Il Messaggero, 8 aprile 2016
Esce il nuovo album di Renato Zero, che si sente il David Bowie de noantri
Renato non perde il vizio, ammesso che di vizio si tratti. Imperterrito, quarant’anni e ventisette dischi dopo eccolo alzarsi in piedi e lanciare il suo monito: Alt, proclama stavolta, in un disco di canzoni scorrevoli e cantabili ma che fanno il contropelo nei testi. E lo stop a chi è rivolto? Il catalogo è ampio. Nemici miei, titola un pezzo, che suona come una delle suoi pezzi anni 70. Si va dai politici (animati, così canta, da «sete di potere, quando è comodo il sedere») e i loro parenti (tema di stretta attualità), ai sindacalisti (che «vanno a finire a Montecitorio, è scandaloso e incomprensibile»), agli approfittatori, a Internet, quando se la prende con quei «sorcini, forse sprovveduti» che mercoledì notte hanno messo in rete il suo album: «Rivolgo a loro una preghiera: non venite più ai miei concerti e non acquistate i miei dischi, grazie». E poi ce ne è per i talent: «Vedo tanto copia-incolla. Soprattutto nelle femminucce. Sembrano uscite da un collegio, uscite da un processo di omogenizzazione».

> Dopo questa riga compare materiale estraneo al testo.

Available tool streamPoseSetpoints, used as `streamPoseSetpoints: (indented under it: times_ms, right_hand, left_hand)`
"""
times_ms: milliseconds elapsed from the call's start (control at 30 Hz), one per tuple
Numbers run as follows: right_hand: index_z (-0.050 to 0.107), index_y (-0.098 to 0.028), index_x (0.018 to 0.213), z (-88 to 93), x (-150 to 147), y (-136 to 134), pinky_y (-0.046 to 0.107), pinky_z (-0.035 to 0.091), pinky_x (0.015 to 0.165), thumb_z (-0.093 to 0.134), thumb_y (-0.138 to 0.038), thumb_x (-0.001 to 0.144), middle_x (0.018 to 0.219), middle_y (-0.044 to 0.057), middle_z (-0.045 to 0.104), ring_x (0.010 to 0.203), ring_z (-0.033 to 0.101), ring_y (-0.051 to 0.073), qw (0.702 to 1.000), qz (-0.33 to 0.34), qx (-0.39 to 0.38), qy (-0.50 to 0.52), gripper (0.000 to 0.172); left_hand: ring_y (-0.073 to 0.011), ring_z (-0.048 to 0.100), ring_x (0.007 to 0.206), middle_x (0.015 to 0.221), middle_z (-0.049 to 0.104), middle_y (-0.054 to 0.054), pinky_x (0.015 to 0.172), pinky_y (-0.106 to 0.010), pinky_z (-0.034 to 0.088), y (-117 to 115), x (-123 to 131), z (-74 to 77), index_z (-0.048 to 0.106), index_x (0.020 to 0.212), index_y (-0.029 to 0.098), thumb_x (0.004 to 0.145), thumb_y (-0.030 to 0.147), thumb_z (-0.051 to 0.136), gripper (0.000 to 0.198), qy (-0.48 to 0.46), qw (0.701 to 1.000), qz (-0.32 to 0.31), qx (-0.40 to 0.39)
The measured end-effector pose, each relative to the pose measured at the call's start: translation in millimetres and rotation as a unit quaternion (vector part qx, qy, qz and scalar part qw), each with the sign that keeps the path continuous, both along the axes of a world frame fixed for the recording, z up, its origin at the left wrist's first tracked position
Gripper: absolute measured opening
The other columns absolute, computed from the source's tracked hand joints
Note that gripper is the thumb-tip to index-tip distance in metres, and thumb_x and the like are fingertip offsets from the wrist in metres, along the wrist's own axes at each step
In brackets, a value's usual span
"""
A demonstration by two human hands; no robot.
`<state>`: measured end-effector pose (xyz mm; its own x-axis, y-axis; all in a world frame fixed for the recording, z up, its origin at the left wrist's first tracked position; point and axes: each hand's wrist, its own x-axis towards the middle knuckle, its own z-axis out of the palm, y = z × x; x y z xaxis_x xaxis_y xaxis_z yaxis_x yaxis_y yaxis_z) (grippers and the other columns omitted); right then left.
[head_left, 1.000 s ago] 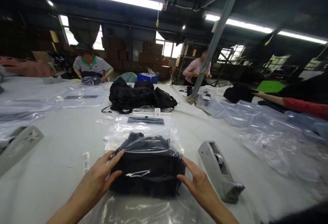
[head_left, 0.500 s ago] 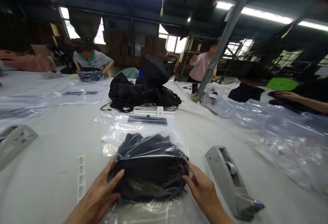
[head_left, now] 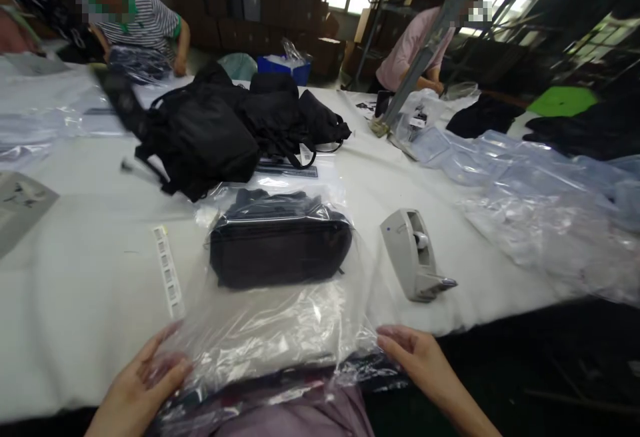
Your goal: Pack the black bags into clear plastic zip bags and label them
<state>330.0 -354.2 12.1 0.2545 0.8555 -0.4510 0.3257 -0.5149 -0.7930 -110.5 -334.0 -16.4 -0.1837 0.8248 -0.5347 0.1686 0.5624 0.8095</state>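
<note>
A black fabric bag (head_left: 280,254) lies on the table inside a clear plastic bag (head_left: 280,324). The slack end of the plastic runs toward me and hangs over the front edge. My left hand (head_left: 143,380) is on the film's left side, its fingers bent around the plastic and the thumb on the near side. On the right, my right hand (head_left: 417,357) pinches the opposite edge of the film between thumb and fingers. Both hands are nearer to me than the black bag and apart from it.
A tape dispenser (head_left: 413,254) stands to the right, and a barcode label strip (head_left: 169,274) lies left. Black bags (head_left: 210,134) are piled beyond. Clear plastic bags (head_left: 540,197) cover the right side. Two people (head_left: 150,24) are across the table, beside a metal post (head_left: 425,44).
My hands have left the black bag's sides and moved back to the plastic's loose end. Another black bag has come down at the pile's left, blurred. My view has tilted down.
</note>
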Motion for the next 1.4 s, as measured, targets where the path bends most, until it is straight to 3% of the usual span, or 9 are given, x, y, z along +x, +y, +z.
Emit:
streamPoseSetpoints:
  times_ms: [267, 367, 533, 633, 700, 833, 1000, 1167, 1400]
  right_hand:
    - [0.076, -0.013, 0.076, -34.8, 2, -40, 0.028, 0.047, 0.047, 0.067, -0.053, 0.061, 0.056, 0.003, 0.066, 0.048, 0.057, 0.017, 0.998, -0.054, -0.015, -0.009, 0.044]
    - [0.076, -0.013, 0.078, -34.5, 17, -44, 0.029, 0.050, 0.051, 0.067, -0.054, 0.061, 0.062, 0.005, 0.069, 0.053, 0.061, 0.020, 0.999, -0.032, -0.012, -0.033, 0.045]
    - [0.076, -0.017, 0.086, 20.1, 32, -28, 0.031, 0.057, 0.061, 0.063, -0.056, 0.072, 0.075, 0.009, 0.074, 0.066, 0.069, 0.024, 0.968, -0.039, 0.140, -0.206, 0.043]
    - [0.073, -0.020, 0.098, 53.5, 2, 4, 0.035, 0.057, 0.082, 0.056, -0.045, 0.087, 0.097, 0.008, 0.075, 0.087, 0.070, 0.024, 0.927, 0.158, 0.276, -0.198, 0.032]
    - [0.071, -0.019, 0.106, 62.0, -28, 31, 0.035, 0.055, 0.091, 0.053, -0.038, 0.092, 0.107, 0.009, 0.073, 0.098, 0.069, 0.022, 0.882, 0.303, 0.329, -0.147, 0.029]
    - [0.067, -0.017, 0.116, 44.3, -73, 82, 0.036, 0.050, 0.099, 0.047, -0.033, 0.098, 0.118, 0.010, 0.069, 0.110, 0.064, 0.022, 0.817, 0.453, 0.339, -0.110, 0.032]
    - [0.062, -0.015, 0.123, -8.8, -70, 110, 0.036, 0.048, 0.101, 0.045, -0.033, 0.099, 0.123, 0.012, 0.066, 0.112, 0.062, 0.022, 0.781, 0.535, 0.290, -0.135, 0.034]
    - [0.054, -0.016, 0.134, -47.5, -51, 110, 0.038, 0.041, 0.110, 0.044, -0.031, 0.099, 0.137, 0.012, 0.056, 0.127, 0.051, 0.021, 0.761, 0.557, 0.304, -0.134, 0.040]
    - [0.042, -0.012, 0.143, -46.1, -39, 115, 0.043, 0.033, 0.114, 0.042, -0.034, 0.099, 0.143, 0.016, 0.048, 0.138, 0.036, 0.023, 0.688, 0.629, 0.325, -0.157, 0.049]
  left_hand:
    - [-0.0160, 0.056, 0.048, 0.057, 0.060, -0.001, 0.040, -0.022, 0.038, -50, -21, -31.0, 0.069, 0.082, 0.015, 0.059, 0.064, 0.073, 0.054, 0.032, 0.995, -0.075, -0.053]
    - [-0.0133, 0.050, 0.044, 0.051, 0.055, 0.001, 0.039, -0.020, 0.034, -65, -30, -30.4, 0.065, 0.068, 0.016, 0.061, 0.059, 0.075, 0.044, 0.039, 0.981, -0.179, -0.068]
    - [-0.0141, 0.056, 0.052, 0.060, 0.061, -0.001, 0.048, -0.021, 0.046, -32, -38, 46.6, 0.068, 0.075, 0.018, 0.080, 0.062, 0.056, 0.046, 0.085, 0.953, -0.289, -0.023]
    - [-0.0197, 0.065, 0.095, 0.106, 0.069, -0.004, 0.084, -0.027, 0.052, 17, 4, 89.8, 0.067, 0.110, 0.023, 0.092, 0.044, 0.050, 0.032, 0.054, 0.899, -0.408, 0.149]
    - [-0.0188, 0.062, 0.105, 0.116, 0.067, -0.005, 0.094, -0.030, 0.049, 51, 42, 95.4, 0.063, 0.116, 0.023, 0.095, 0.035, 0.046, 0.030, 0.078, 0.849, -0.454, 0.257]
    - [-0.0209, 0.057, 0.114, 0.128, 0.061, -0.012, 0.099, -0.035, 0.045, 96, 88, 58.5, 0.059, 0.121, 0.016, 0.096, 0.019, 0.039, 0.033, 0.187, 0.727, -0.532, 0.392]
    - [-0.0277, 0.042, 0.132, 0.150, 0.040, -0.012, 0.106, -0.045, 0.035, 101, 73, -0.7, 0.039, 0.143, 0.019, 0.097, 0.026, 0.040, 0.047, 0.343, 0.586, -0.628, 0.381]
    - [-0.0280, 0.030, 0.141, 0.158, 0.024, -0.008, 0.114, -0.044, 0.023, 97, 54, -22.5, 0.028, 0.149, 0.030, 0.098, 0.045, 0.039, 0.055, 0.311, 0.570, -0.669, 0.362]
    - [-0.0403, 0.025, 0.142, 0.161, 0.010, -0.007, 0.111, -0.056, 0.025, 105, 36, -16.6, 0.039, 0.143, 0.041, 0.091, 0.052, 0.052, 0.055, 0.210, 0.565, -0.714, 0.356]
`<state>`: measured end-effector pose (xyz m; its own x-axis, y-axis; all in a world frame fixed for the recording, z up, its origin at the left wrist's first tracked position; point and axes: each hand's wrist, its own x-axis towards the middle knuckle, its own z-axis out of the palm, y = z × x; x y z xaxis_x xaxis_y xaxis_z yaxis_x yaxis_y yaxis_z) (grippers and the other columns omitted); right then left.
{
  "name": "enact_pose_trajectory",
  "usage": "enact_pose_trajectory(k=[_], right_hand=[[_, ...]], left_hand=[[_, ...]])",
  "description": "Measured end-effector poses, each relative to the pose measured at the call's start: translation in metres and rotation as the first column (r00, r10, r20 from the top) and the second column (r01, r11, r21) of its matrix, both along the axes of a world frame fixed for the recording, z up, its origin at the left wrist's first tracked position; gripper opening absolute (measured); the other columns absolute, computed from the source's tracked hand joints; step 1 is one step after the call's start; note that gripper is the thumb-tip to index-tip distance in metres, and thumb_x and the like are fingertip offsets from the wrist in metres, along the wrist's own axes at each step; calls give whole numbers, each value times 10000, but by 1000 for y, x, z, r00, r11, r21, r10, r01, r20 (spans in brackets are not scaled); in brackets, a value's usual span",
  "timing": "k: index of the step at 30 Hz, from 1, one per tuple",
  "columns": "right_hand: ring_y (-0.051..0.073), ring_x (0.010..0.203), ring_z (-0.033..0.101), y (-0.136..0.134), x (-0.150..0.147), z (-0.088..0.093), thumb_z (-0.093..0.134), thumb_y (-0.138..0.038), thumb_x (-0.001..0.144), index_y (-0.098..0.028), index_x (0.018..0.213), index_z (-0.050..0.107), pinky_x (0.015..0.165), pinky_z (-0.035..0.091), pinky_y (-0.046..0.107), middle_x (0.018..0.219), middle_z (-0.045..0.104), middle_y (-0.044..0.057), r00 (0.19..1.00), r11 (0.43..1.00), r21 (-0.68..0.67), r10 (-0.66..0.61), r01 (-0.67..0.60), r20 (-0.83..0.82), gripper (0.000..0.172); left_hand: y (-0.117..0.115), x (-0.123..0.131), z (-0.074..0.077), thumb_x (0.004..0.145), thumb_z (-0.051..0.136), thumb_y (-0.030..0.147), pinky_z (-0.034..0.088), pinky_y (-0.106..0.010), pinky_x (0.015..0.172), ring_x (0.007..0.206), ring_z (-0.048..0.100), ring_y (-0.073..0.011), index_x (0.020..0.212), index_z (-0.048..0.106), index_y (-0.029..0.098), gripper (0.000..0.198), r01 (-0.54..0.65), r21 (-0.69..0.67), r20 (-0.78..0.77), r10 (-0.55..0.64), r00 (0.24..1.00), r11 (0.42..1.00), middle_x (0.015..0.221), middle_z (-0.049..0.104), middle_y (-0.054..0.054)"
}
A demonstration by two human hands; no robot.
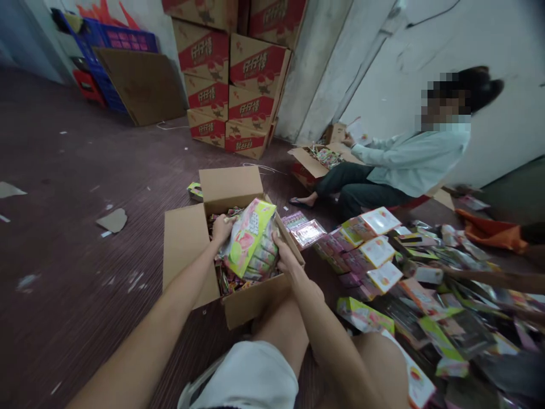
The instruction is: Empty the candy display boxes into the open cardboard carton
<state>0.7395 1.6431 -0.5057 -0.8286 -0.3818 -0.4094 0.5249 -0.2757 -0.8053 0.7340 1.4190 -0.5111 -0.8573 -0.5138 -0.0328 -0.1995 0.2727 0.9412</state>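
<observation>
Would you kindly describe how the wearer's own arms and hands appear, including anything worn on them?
Both forearms are bare, with no sleeves reaching into view. The left hand and right hand wear no gloves, and no watch, bracelet or ring is visible on either. The only clothing visible is light-coloured shorts at the bottom edge.

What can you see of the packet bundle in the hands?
The packet bundle is a stack of glossy plastic snack packets. The top one is lime green and pink with a fruit picture. It is tilted over the open cardboard box, which holds more packets. The left hand grips its left edge and the right hand its right.
</observation>
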Motion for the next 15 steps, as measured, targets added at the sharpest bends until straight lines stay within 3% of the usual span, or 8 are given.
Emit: enact_pose_trajectory(k=[4,6,8,10,15], right_hand=[[289,988,689,-6,-1,-10,771,-515,728,-169,959,691,943,552,460,843,743,80,995,993,111,40,-30,-92,424],[291,1023,679,-8,-4,-8,785,-520,705,-168,956,688,965,538,460,860,745,75,984,996,89,46,-31,-172,443],[276,1064,667,-8,-11,-3,759,-489,741,-180,1012,675,994,521,453,905,750,62,976,999,15,43,-40,-212,420],[255,1074,666,-4,-19,1,656,-467,839,-198,1077,655,1007,513,453,928,753,51,989,995,-70,56,-66,-139,359],[217,1052,674,3,-37,4,382,-439,994,-194,1105,649,1018,502,416,941,753,46,991,974,-186,127,-131,-32,379]], left_hand=[[-16,-10,-17,822,669,310,308,-304,713,947,557,-261,698,442,203,280,-123,-66,40,126,991,990,837,635,-108],[-18,-19,-19,824,671,304,301,-302,698,926,550,-261,670,436,205,297,-137,-34,56,139,989,990,761,610,-84],[-18,-29,-16,816,680,306,309,-296,666,846,553,-250,622,452,200,317,-112,50,86,107,991,993,642,565,-56],[-16,-37,-12,820,678,352,331,-288,615,710,549,-224,600,491,188,332,-52,184,121,30,992,982,558,543,-39],[-10,-44,-1,857,645,381,419,-277,552,545,559,-175,730,605,152,266,49,487,107,-116,987,872,636,664,-48]])
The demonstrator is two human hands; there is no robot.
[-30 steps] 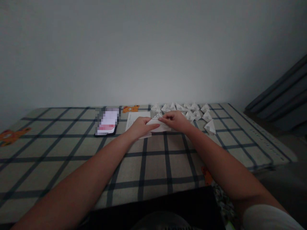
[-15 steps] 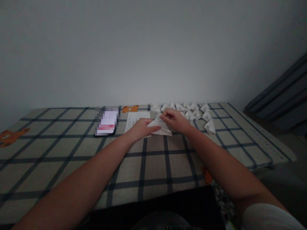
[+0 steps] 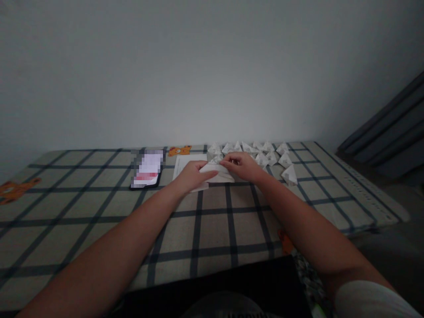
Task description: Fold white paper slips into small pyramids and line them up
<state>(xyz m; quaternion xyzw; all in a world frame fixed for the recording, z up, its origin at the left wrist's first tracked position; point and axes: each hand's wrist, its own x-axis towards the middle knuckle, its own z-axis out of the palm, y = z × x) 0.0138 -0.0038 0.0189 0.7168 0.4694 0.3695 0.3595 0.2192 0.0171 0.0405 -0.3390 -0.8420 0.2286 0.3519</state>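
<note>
A piece of folded white paper (image 3: 221, 175) is held between my two hands, a little above the checked tablecloth. My left hand (image 3: 193, 175) grips its left side, thumb lying across the near face. At its upper right edge, the fingertips of my right hand (image 3: 241, 165) pinch the paper. Behind and right of my hands stand several small folded paper pieces (image 3: 289, 175) with pointed tops, arranged in rows. Under and beside my left hand lie flat printed white sheets (image 3: 180, 164), partly covered by it.
A phone (image 3: 148, 169) with a lit, blurred screen lies left of the sheets. The checked cloth (image 3: 212, 234) with orange bear prints (image 3: 179, 151) covers the table. A pale wall (image 3: 212, 70) rises behind, and a dark curtain (image 3: 391, 119) hangs at the right.
The folded paper has tilted, and its lower edge sits slightly higher. My left hand has shifted a little left and up with it. My right hand keeps its pinch near the same place.
</note>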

Alt sembra il risvolto di Amo, l’album precedente, uscito tre anni fa. Ma poi, a ben ascoltare e sentire, le differenze non sono poi tante. Perché Renato Zero, il David Bowie de noantri («allora lui è il Renato Zero inglese» scherza), continua ad assomigliare pervicacemente a se stesso: «Sono felice di non aver perso la buona abitudine di dire quello che penso. Se vedo del marcio in Danimarca non posso stare zitto. Se non lo facessi non sarei più Renato Zero. Ho parlato nelle mie canzoni passate di pedofilia, di rivoluzione dei costumi, di portatori di handicap. Non potrei cantare di amore e basta».
RIVOLUZIONE
Così, eccolo ancora lì a remare, sfornare dischi e canzoni, vestire i panni del saggio, rivolgersi ai «ragazzini consumati dall’esasperazione, buttati davanti alle telecamere senza aver fatto gavetta e invece penso che vorrebbero farsi il mazzo per sentirsi pronti», perfino invitare alla Rivoluzione (perché canta: «Politica assente famiglia vacante/quaggiù si congeda anche Dio/Se la corda si spezza s’incendia la piazza»). O inventare una sorta di orazione laica («Gesù non ti somigliamo più»). Pessimista? «Sono un sollecitatore. Mi piace poter stimolare la gente, soprattutto quelli che hanno la vocina più esile e non hanno raccomandazioni». E sul tema del giorno, il referendum sulle trivellazioni, prende esplicitamente posizione facendo ricorso alla memoria: «Quattro anni fa con Lucio Dalla cantai alle Tremiti contro i nuovi impianti che rischiavano di deturpare quel paradiso». E a un altro tema d’attualità, l’intolleranza, dedica una canzone, Vi assolverete mai: «A Roma per strada nel 68 mi gridavano ’a frocio. Ma quello che fa rabbia è che all’epoca a essere intolleranti erano i quarantenni, oggi sono i giovanissimi».
Un disco rappresenta sempre l’apertura di un nuovo capitolo. E, per Renato, la prossima tappa è all’Arena di Verona dove tornerà il 1 e il 2 giugno: «Ci torno per riprendermi tre malleoli che ci ho lasciato 18 anni fa» scherza, ricordando un volo da due metri nel backstage del Palasport per una botola lasciata aperta. Poi aggiunge: «Sto riflettendo su come fare. Diventa una sfida con me stesso. Del resto se non lo metti in azione, il motore si blocca» racconta. E lancia dubbi sull’idea di infiltrare degli ospiti: «Diventa sempre una lotta a chi è più forte dell’altro. Allora lo lascio agli altri». Testardo, profondamente legato alla sua città («i romani vivono a Tor Vergata, in periferia: in centro solo vescovi, politici e fattorini. Ma non cambierei Roma con nessuna città») non molla su Fonopoli: «È un sogno che avevo e che ho. Qualcuno ha detto che non volevamo realizzare nulla. Ma io ho solo rinunciato a un progetto che trasformava l’idea in un centro commerciale con 27 mila metri quadrati dedicati agli esercizi commerciali e 5 mila a Fonopoli. Recentemente abbiamo fatto un nuovo sopralluogo e parlato con un’associazione no profit. Prima o poi ce la faremo».